What you will do » Copy out each line of the material below with no changes.

Supplied records »
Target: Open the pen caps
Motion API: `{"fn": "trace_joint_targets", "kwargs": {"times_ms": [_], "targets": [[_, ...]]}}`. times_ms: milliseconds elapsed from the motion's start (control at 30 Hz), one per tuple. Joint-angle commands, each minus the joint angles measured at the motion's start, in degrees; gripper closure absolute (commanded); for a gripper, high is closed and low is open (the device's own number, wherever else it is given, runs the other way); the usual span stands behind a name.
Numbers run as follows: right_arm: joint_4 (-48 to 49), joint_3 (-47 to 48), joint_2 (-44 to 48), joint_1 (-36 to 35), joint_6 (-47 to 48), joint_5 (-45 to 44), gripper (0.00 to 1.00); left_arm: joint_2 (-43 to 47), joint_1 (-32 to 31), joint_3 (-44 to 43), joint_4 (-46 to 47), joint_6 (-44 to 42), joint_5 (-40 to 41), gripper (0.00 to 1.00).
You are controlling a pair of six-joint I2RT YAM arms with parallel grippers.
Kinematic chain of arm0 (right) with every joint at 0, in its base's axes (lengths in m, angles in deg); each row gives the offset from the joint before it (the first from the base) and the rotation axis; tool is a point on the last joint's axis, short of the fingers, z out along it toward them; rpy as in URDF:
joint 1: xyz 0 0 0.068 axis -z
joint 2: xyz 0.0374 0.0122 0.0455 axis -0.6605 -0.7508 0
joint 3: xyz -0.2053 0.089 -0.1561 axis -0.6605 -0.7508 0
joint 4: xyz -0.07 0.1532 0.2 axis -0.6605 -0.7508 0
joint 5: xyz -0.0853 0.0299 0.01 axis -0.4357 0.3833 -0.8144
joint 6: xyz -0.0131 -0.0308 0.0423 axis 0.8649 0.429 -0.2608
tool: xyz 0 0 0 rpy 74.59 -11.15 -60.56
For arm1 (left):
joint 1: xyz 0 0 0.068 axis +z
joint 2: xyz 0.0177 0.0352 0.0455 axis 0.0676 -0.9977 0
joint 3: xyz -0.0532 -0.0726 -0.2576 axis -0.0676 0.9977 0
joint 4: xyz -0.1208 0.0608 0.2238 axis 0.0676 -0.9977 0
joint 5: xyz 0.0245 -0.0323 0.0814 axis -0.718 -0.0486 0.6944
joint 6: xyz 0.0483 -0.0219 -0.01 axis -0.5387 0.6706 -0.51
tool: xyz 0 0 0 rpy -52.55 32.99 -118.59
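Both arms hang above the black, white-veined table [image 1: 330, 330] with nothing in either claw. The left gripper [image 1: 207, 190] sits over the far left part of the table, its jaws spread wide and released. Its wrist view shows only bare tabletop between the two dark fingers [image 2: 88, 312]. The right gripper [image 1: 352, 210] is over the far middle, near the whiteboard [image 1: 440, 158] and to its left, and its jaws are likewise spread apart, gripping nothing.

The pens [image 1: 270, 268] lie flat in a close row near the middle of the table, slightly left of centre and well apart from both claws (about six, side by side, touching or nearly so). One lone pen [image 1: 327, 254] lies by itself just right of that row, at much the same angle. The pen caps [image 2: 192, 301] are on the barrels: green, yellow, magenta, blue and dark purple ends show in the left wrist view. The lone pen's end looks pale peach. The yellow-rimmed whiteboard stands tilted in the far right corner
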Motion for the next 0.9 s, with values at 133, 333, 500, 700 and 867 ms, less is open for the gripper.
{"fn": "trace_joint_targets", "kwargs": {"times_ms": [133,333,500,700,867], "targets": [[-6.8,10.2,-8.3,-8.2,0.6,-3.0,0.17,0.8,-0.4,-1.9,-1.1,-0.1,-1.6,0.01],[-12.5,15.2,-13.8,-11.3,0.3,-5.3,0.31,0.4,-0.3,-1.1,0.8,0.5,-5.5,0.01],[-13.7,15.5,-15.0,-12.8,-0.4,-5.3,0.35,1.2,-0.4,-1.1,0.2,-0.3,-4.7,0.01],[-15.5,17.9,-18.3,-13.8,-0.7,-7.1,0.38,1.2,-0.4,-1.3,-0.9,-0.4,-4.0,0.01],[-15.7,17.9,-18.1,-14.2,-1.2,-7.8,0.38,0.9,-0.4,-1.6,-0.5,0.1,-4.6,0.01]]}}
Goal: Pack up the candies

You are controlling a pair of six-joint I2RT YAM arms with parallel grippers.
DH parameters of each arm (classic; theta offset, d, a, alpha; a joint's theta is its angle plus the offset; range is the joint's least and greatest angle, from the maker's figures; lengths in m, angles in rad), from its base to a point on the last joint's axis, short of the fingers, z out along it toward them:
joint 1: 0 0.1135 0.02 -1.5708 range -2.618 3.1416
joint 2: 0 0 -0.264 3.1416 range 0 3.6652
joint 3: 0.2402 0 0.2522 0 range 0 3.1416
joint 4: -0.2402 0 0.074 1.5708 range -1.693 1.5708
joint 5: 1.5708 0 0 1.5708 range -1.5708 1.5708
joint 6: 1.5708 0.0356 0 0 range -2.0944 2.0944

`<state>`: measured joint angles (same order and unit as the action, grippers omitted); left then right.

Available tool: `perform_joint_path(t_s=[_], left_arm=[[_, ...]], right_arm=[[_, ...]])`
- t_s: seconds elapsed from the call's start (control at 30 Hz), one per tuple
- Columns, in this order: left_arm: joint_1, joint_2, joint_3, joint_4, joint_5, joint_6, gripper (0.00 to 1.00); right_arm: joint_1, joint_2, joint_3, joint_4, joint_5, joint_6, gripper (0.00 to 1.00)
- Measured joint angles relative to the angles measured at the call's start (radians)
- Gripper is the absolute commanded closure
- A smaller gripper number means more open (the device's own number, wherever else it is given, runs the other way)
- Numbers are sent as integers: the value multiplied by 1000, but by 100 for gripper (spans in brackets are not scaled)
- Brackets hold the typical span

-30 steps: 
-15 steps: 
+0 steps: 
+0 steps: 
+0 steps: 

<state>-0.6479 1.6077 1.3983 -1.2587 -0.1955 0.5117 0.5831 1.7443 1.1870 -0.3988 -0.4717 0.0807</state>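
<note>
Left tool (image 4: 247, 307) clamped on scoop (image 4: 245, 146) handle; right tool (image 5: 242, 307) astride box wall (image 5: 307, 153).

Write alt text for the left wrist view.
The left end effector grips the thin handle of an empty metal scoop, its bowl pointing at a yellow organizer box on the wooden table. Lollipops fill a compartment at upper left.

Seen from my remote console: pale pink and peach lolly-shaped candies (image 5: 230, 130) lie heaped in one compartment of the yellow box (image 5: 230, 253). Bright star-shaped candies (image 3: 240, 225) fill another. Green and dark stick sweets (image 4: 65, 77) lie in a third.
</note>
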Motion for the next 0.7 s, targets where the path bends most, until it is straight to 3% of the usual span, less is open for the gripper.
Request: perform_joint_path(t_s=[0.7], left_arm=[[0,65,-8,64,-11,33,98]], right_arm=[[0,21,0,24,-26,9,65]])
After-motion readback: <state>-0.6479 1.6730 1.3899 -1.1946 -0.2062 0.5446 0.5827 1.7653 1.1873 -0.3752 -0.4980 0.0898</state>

Result of this task »
Target: Open the pen caps
Motion API: `{"fn": "trace_joint_targets", "kwargs": {"times_ms": [_], "targets": [[_, ...]]}}`. times_ms: milliseconds elapsed from the motion's start (control at 30 Hz), one per tuple. Joint-angle commands, each minus the joint angles measured at the motion's start, in degrees; gripper closure absolute (commanded); for a gripper, high is closed and low is open (the device's own number, wherever else it is given, runs the other way); the usual span stands behind a name.
Numbers run as follows: right_arm: joint_4 (-48 to 49), joint_3 (-47 to 48), joint_2 (-44 to 48), joint_1 (-36 to 35), joint_6 (-47 to 48), joint_5 (-45 to 44), gripper (0.00 to 1.00); left_arm: joint_2 (-43 to 47), joint_1 (-32 to 31), joint_3 (-44 to 43), joint_4 (-46 to 47), joint_6 (-44 to 42), joint_5 (-40 to 41), gripper (0.00 to 1.00).
You are controlling a pair of six-joint I2RT YAM arms with parallel grippers.
Kinematic chain of arm0 (right) with every joint at 0, in its base's axes (lengths in m, angles in deg); each row gives the offset from the joint before it (the first from the base) and the rotation axis; tool is a point on the last joint's axis, short of the fingers, z out along it toward them; rpy as in URDF:
joint 1: xyz 0 0 0.068 axis -z
joint 2: xyz 0.0374 0.0122 0.0455 axis -0.6605 -0.7508 0
joint 3: xyz -0.2053 0.089 -0.1561 axis -0.6605 -0.7508 0
joint 4: xyz -0.07 0.1532 0.2 axis -0.6605 -0.7508 0
joint 5: xyz -0.0853 0.0299 0.01 axis -0.4357 0.3833 -0.8144
joint 6: xyz -0.0131 -0.0308 0.0423 axis 0.8649 0.429 -0.2608
tool: xyz 0 0 0 rpy 74.59 -11.15 -60.56
For arm1 (left):
joint 1: xyz 0 0 0.068 axis +z
joint 2: xyz 0.0177 0.0352 0.0455 axis 0.0676 -0.9977 0
joint 3: xyz -0.0532 -0.0726 -0.2576 axis -0.0676 0.9977 0
joint 4: xyz -0.1208 0.0608 0.2238 axis 0.0676 -0.9977 0
joint 5: xyz 0.0245 -0.0323 0.0814 axis -0.718 -0.0486 0.6944
joint 6: xyz 0.0483 -0.0219 -0.01 axis -0.5387 0.6706 -0.51
tool: xyz 0 0 0 rpy -52.55 32.99 -118.59
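Both arms hang above the black, white-veined table [image 1: 330, 330] with nothing in either claw. The left gripper [image 1: 207, 190] sits over the far left part of the table, its jaws spread wide and released. Its wrist view shows only bare tabletop between the two dark fingers [image 2: 88, 312]. The right gripper [image 1: 352, 210] is over the far middle, near the whiteboard [image 1: 440, 158] and to its left, and its jaws are likewise spread apart, gripping nothing.

The pens [image 1: 270, 268] lie flat in a close row near the middle of the table, slightly left of centre and well apart from both claws (about six, side by side, touching or nearly so). One lone pen [image 1: 327, 254] lies by itself just right of that row, at much the same angle. The pen caps [image 2: 192, 301] are on the barrels: green, yellow, magenta, blue and dark purple ends show in the left wrist view. The lone pen's end looks pale peach. The yellow-rimmed whiteboard stands tilted in the far right corner
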Motion for the next 0.9 s, with values at 133, 333, 500, 700 and 867 ms, less is open for the gripper.
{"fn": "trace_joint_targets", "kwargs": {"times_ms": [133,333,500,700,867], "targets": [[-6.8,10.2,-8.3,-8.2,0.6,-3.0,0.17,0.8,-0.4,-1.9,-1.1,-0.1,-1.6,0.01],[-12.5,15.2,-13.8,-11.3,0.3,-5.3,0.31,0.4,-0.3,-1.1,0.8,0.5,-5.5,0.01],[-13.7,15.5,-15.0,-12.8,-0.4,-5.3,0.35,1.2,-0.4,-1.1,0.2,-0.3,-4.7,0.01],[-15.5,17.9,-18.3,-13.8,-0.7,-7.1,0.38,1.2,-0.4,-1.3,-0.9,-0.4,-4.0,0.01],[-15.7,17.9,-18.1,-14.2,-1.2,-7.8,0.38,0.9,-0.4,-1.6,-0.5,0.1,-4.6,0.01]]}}
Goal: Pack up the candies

You are controlling a pair of six-joint I2RT YAM arms with parallel grippers.
DH parameters of each arm (classic; theta offset, d, a, alpha; a joint's theta is its angle plus the offset; range is the joint's least and greatest angle, from the maker's figures; lengths in m, angles in rad), from its base to a point on the last joint's axis, short of the fingers, z out along it toward them:
joint 1: 0 0.1135 0.02 -1.5708 range -2.618 3.1416
joint 2: 0 0 -0.264 3.1416 range 0 3.6652
joint 3: 0.2402 0 0.2522 0 range 0 3.1416
joint 4: -0.2402 0 0.074 1.5708 range -1.693 1.5708
joint 5: 1.5708 0 0 1.5708 range -1.5708 1.5708
joint 6: 1.5708 0.0356 0 0 range -2.0944 2.0944

`<state>`: measured joint angles (same order and unit as the action, grippers omitted); left then right.

Available tool: `perform_joint_path(t_s=[_], left_arm=[[_, ...]], right_arm=[[_, ...]])`
- t_s: seconds elapsed from the call's start (control at 30 Hz), one per tuple
- Columns, in this order: left_arm: joint_1, joint_2, joint_3, joint_4, joint_5, joint_6, gripper (0.00 to 1.00); right_arm: joint_1, joint_2, joint_3, joint_4, joint_5, joint_6, gripper (0.00 to 1.00)
- Measured joint angles relative to the angles measured at the call's start (radians)
- Gripper is the absolute commanded closure
- A smaller gripper number means more open (the device's own number, wherever else it is given, runs the other way)
- Numbers are sent as integers: the value multiplied by 1000, but by 100 for gripper (spans in brackets are not scaled)
- Brackets hold the typical span

-30 steps: 
-15 steps: 
+0 steps: 
+0 steps: 
+0 steps: 

<state>-0.6479 1.6077 1.3983 -1.2587 -0.1955 0.5117 0.5831 1.7443 1.1870 -0.3988 -0.4717 0.0807</state>
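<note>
Left tool (image 4: 247, 307) clamped on scoop (image 4: 245, 146) handle; right tool (image 5: 242, 307) astride box wall (image 5: 307, 153).

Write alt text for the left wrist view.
The left end effector grips the thin handle of an empty metal scoop, its bowl pointing at a yellow organizer box on the wooden table. Lollipops fill a compartment at upper left.

Seen from my remote console: pale pink and peach lolly-shaped candies (image 5: 230, 130) lie heaped in one compartment of the yellow box (image 5: 230, 253). Bright star-shaped candies (image 3: 240, 225) fill another. Green and dark stick sweets (image 4: 65, 77) lie in a third.
</note>
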Motion for the next 0.7 s, targets where the path bends most, until it is straight to 3% of the usual span, less is open for the gripper.
Request: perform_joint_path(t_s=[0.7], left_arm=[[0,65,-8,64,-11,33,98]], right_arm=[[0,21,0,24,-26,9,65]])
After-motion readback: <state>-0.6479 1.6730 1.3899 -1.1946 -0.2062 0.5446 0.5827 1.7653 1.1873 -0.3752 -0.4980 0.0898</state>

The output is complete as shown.